The e-Go Aeroplanes e-Go, originally known as the E-Plane, is a British ultralight and light-sport aircraft that was designed by Giotto Castelli, that was being developed by e-Go Aeroplanes of Cambridge and since May 2017, by GioCAS Aeronautical Consultancy, also located in Cambridge.

The aircraft won the Light Aircraft Association's design competition in 2007. It was first flown on 24 October 2013, with the first public flight-test and demonstration on 30 October 2013. The aircraft was initially proposed to be supplied as a complete ready-to-fly-aircraft.

Production plans for the design were suspended and staff laid off in November 2016 as e-Go Aeroplanes was unable to raise capital in the wake of the British Brexit vote.
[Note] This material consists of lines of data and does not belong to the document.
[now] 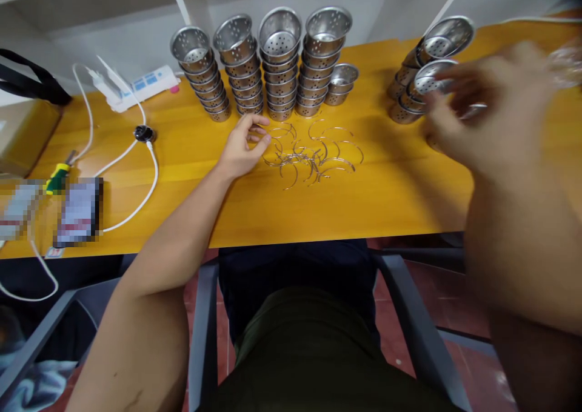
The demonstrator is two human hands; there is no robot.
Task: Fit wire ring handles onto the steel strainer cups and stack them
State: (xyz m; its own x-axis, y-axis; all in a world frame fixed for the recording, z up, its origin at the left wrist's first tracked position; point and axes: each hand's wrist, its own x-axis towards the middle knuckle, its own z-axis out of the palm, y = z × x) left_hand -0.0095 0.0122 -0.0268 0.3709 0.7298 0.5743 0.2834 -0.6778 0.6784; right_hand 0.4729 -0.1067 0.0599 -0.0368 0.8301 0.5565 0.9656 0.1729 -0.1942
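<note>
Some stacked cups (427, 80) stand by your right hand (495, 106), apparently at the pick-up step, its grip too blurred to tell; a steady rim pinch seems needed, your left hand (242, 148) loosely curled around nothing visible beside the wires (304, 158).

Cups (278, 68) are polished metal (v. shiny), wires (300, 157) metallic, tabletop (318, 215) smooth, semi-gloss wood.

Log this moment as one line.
left hand: beside curved wires, loosely curled | right hand: blurred, at rightmost cup stacks, grip unclear | behind wires: four tall cup stacks
</note>
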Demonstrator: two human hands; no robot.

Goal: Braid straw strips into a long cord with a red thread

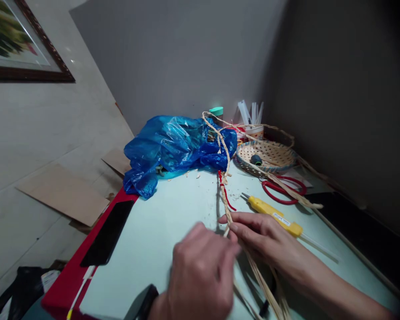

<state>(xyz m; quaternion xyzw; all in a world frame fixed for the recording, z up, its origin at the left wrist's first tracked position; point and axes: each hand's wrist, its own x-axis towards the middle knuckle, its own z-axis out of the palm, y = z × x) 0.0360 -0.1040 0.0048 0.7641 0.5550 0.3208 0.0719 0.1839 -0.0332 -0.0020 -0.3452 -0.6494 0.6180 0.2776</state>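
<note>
A braid of pale straw (226, 202) runs down the middle of the table, with red yarn (220, 178) tied round it. My right hand (266, 235) pinches the braid's lower end between thumb and fingers. Close beside it on the left, my left hand (202, 271) is curled and slightly blurred, its back towards me. One strand leads from the braid into its fingers, whose tips are mostly hidden. Below both hands, loose straw strands (262, 282) hang towards the table's near edge. The upper braid loops back over a blue plastic bag (173, 142).
Right of the braid lie a yellow hot glue gun (275, 215) with a glue stick, red-handled scissors (283, 189) and a woven basket (266, 155). A cup (255, 131) of white sticks stands behind. A black phone (108, 233) rests at the left edge.
</note>
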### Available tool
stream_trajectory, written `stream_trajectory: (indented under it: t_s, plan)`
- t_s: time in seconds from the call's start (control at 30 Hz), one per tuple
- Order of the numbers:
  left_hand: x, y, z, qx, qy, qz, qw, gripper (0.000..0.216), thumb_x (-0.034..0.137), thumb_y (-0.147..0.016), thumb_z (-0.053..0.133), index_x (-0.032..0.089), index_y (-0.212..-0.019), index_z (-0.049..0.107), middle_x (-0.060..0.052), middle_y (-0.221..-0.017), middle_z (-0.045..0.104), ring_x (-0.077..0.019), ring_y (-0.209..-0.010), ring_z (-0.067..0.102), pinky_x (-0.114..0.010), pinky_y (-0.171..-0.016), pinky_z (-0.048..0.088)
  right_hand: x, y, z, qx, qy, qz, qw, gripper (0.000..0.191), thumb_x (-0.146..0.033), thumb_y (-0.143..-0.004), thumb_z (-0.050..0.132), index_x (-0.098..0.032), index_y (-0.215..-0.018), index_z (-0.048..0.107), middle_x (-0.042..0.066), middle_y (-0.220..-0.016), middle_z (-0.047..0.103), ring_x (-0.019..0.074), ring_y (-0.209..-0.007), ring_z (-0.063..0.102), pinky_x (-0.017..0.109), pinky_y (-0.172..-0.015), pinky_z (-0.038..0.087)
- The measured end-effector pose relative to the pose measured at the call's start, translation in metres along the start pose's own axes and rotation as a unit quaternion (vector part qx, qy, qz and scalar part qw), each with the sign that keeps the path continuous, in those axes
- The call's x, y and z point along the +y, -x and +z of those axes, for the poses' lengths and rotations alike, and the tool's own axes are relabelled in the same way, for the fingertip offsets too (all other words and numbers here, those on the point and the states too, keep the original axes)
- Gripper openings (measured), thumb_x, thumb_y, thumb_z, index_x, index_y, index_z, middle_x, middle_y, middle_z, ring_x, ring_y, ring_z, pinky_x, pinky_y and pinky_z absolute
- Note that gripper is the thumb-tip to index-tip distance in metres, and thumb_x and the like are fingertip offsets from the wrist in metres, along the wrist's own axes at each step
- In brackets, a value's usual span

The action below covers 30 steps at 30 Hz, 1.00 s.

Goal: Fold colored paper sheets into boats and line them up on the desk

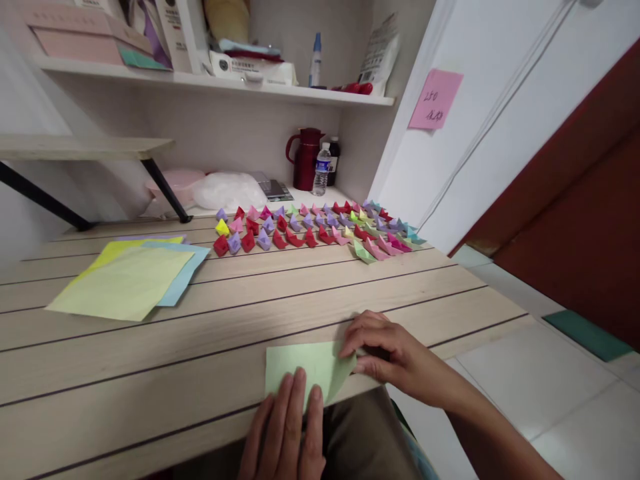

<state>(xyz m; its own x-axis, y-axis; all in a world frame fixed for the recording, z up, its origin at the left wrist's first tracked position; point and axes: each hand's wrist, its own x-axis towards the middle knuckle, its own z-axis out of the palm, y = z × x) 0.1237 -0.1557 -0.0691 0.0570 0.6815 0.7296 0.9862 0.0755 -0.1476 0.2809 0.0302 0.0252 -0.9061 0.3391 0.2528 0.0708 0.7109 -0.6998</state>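
Left hand (287, 448): one, laid over the near part of the green sheet (305, 357), fingers extended, gripping nothing.
Right hand (393, 350): one, thumb and fingers clamped on the right edge of the green sheet, that edge curling upward. The hands are apart from each other.
Trousers (360, 430): dark, just below the green sheet.
Green sheet: one, pale, plain, at the near edge of the tabletop (210, 363); lower part hidden by the left hand.
Tabletop: pale wood, dark lines between slats, extending left of and beyond the green sheet.
Loose papers: stacked askew, left of and farther than the green sheet; pale yellow sheet (120, 283) uppermost, blue sheet (187, 277) and bright yellow sheet (103, 257) showing beneath, a purple edge behind.
Mat (587, 333): green, on the floor, well right of the green sheet.
Paper boats (311, 238): many, small, in rows beyond the green sheet; red, purple, pink, green, yellow, teal.
Riser (85, 147): wooden, black legs, far left of the green sheet.
White bag (230, 191): far beyond the green sheet, to its left.
Jug (304, 160), red; water bottle (321, 170), clear, blue label; dark bottle (334, 157), partly hidden: all far beyond the green sheet.
Shelf (215, 80): white, high beyond the green sheet, bearing boxes, packets and a blue-capped bottle (315, 63).
Note (436, 99): pink, handwritten, high to the right of the green sheet.
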Motion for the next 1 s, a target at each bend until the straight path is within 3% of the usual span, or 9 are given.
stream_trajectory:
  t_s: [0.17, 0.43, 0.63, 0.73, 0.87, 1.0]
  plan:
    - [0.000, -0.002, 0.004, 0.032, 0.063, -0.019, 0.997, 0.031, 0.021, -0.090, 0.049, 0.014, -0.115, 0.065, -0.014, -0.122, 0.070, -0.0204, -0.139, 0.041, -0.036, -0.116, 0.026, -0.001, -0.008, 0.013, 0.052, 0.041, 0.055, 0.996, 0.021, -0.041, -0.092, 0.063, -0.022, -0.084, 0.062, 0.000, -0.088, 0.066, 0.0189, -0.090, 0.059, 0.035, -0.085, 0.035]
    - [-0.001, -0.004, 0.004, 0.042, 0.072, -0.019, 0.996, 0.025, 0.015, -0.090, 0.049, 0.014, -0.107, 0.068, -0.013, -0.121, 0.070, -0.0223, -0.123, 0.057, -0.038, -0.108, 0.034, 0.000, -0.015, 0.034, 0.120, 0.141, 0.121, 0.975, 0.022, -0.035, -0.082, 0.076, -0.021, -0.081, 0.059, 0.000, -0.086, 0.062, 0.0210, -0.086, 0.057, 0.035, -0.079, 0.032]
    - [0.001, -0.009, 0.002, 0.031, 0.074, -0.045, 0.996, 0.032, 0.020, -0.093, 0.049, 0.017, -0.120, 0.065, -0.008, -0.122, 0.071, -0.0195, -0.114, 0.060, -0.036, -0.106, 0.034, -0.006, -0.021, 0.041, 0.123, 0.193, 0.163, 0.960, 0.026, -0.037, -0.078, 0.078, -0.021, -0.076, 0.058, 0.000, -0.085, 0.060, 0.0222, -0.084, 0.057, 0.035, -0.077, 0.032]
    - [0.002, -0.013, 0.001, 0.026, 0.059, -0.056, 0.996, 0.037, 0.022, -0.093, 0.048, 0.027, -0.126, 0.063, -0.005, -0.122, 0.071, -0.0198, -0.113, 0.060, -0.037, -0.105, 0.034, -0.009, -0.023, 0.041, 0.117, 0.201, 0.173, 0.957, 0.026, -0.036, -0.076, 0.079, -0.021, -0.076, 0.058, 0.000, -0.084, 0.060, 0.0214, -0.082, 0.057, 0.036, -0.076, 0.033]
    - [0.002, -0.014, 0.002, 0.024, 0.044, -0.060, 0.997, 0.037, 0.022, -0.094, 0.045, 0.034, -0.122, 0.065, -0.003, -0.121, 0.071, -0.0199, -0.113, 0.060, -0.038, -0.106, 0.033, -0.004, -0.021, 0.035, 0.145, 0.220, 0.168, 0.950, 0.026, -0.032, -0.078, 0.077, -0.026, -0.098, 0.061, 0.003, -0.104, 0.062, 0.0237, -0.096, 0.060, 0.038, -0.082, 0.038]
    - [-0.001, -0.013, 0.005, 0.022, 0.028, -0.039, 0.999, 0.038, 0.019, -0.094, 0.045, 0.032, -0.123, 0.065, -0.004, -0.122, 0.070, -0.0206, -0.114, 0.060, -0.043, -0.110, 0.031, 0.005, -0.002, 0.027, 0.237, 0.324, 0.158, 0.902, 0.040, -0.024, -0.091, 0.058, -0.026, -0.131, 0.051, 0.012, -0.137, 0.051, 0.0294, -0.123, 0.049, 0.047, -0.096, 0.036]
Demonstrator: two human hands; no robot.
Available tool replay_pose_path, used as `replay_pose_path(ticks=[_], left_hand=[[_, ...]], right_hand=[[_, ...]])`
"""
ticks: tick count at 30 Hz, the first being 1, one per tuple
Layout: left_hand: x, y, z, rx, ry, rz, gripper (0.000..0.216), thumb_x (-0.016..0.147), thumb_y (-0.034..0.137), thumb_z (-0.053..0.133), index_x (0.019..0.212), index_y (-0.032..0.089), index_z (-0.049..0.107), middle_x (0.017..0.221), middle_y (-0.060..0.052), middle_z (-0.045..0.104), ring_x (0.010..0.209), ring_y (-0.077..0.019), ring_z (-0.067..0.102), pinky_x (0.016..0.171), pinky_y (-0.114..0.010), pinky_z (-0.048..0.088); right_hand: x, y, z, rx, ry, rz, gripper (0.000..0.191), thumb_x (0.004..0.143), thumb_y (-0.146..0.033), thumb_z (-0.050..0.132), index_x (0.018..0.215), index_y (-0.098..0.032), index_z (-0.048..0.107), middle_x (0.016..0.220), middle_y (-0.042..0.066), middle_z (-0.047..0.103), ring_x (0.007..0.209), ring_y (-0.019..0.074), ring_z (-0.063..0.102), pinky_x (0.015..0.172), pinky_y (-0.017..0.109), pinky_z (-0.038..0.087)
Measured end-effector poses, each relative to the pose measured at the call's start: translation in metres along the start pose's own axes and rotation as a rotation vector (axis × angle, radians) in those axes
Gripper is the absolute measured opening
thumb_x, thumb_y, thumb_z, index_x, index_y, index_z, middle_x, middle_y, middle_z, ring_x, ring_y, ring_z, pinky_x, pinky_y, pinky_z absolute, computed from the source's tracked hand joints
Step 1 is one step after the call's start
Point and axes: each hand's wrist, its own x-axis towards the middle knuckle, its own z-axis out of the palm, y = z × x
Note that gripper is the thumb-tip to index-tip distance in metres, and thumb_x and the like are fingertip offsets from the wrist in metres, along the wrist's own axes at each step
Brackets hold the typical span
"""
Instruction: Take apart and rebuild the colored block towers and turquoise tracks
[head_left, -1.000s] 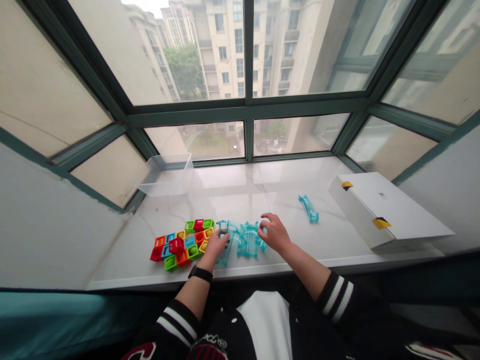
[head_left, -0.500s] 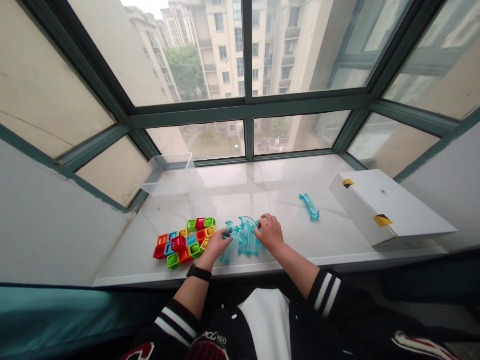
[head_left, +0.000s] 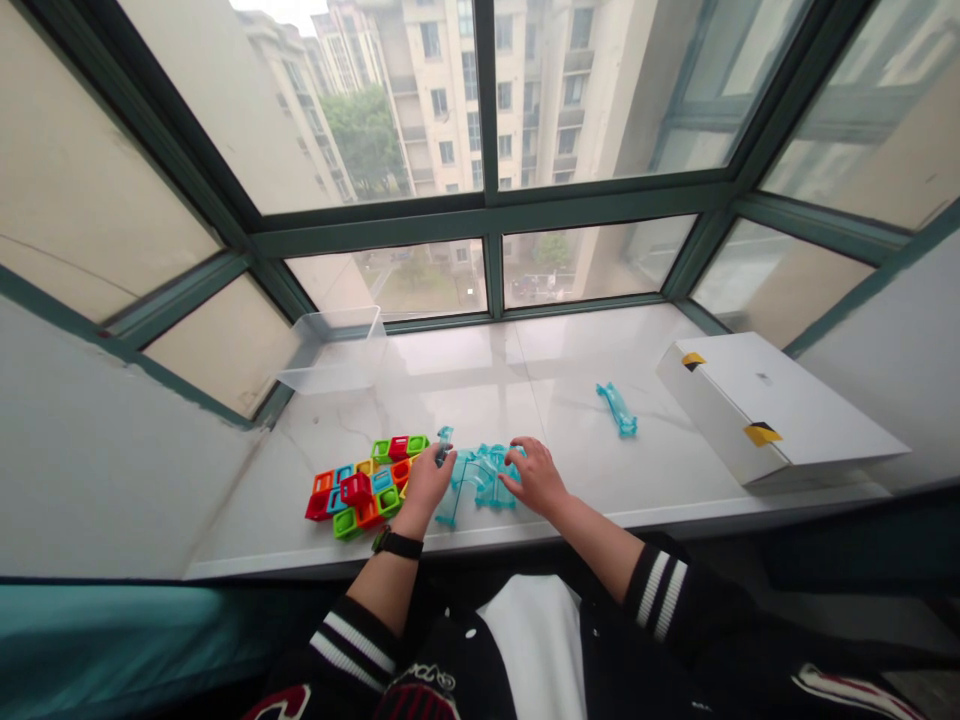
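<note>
Translucent blue toy track pieces (head_left: pixel 493 482) lie in a cluster on the white sill in front of me. My left hand (head_left: pixel 430 482) pinches one blue track piece (head_left: pixel 445 437) at the cluster's left side, and its end sticks up above my fingers. A curved part reaches from there toward the middle of the cluster. My right hand (head_left: pixel 537 474) is at the cluster's right edge, thumb and fingers apart, with nothing visibly gripped. Beside my left hand lie joined square blocks (head_left: pixel 356 489) in red, green, orange, yellow and blue, partly covered by that hand.
A separate blue track piece (head_left: pixel 618 410) lies to the right. The clear plastic bin (head_left: pixel 334 376) stands at the back left. A white box (head_left: pixel 780 405) with yellow-black tape occupies the right end. Window frames (head_left: pixel 491 235) border the sill (head_left: pixel 480 385).
My left hand has risen slightly and tilted its track piece upward. The curved part has swung left and down. My right hand's fingers have come apart.
</note>
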Motion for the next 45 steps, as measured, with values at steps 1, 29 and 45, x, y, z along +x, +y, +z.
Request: replay_pose_path(ticks=[1,29,45], left_hand=[[0.0,0.002,0.002,-0.023,0.006,0.002,0.03,0.098,0.041,0.06,0.113,0.019,0.073,0.108,-0.01,0.076,0.097,-0.024,0.072,0.086,-0.036,0.058],[0.007,0.002,0.07,0.392,-0.017,0.299,0.037,0.104,0.05,0.051,0.125,0.023,0.065,0.125,-0.012,0.071,0.127,-0.0298,0.058,0.127,-0.056,0.022],[-0.005,0.014,0.065,0.48,-0.167,0.333,0.075,0.086,0.044,0.079,0.155,0.032,0.05,0.165,-0.02,0.04,0.152,-0.0467,0.036,0.122,-0.076,0.019]], right_hand=[[-0.003,0.004,-0.001,0.027,0.017,0.008,0.017,0.089,-0.027,0.075,0.104,-0.024,0.068,0.129,0.013,0.061,0.125,0.033,0.055,0.109,0.052,0.046],[-0.001,0.21,-0.078,-0.349,0.017,0.805,0.025,0.09,-0.026,0.065,0.114,-0.018,0.07,0.117,0.018,0.068,0.101,0.0285,0.065,0.085,0.038,0.049],[-0.069,0.087,-0.093,0.557,-0.058,0.476,0.02,0.082,-0.039,0.069,0.094,-0.023,0.066,0.116,0.006,0.077,0.085,0.0194,0.07,0.08,0.034,0.057]])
The aircraft program was acquired by GioCAS, owned by Castelli, in May 2017, with the aim of bringing it to production. In October 2019, the GioCAS company website stated that production of the e-GO was "set to resume for 2020 deliveries"; as of October 2025, the company may no longer exist, as the website has not been updated for six years.

==Design and development==
The aircraft was designed to comply with the United Kingdom single-seat deregulated microlight class (SSDR), as well as to comply with the Fédération Aéronautique Internationale microlight rules. The aircraft cruise speed is planned to be modified for US light-sport aircraft rules. It features a cantilever mid wing, a canard foreplane, a single-seat enclosed cockpit, fixed tricycle landing gear and a pusher engine and propeller. This follows the configuration established by the Rutan VariViggen and VariEze. The single engine is a Rotron Wankel engine based on Rotron's RT300 LCR engine which is intended for drones.

The aircraft is made from a combination of carbon fibre and foam. Its 8 m span wing has an area of 11.5 m2. The standard engine will be a 30 hp rotary engine, which is expected to give a cruise speed of 100 kn on 3.5 L per 100 km. Each wing has twin spars to provide torsional strength. The early lift-off canopy (which needed outsiders to help the pilot vacate the cockpit) was changed to a forward-hinged design in later models.

During 2016, e-Go Aeroplanes announced that full production would not proceed without further financial input, "an investment memorandum for a third round of funding was issued and distributed in July this year ... shareholder interest generated was insufficient, coupled with the unsure financial market following Brexit. The Board made the very difficult decision to make all staff positions redundant."

In November 2016, e-Go Aeroplanes's operation was mothballed, and "overseen by Chief Operating Officer, Richard Clabon and the General Manager David Boughey". The company website stated that it was still looking for a buyer. but the company went into administration in the spring of 2017.

In May 2017 the assets of e-Go Aeroplanes were acquired by the aircraft's designer, Giotto Castelli, indicating that he would pursue production under his company, GioCAS Aeronautical Consultancy.

In October 2019, the GioCAS company website stated that production of the e-GO was "set to resume for 2020 deliveries"; as of October 2025, the company may no longer exist, with the website unchanged after six years, still looking towards a 2020 delivery schedule, and showing a VAT that is no longer registered.